In the records below, find each line with "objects" and copy it.

*** Working data Section Begins ***

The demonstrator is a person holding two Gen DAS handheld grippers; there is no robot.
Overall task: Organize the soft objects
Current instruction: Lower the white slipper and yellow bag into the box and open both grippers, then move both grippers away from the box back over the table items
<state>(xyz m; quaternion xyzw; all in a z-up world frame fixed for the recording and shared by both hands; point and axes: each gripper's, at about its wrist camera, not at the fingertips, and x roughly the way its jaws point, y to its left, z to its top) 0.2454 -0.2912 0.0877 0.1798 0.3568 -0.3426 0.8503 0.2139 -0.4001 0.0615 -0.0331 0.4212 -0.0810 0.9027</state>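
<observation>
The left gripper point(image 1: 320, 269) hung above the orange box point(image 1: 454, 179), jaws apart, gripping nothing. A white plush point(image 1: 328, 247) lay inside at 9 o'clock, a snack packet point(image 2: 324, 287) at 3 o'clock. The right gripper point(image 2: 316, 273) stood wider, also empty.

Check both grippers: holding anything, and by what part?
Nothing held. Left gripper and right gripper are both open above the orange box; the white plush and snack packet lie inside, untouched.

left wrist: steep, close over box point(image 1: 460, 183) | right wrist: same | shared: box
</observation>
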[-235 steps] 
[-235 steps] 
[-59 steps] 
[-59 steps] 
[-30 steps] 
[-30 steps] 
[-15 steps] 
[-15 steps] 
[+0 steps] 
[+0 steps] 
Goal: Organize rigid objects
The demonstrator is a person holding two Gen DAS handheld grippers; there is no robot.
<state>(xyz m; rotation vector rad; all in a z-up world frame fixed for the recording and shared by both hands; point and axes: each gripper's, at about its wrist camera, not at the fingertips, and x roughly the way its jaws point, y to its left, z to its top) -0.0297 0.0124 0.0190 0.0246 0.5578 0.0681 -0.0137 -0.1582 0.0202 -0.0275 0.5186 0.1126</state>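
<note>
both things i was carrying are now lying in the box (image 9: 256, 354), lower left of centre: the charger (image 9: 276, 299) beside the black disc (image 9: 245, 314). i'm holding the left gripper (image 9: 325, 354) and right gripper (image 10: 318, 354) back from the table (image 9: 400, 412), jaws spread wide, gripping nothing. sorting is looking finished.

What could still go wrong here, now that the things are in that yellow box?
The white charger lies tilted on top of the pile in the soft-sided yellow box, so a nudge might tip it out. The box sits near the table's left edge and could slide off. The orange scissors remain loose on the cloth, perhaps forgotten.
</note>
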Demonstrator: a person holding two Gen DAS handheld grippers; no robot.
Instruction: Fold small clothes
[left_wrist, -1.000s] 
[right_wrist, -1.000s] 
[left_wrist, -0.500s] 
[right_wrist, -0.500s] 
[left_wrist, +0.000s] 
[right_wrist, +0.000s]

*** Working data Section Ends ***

**Result**.
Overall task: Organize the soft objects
Goal: Organize rigid objects

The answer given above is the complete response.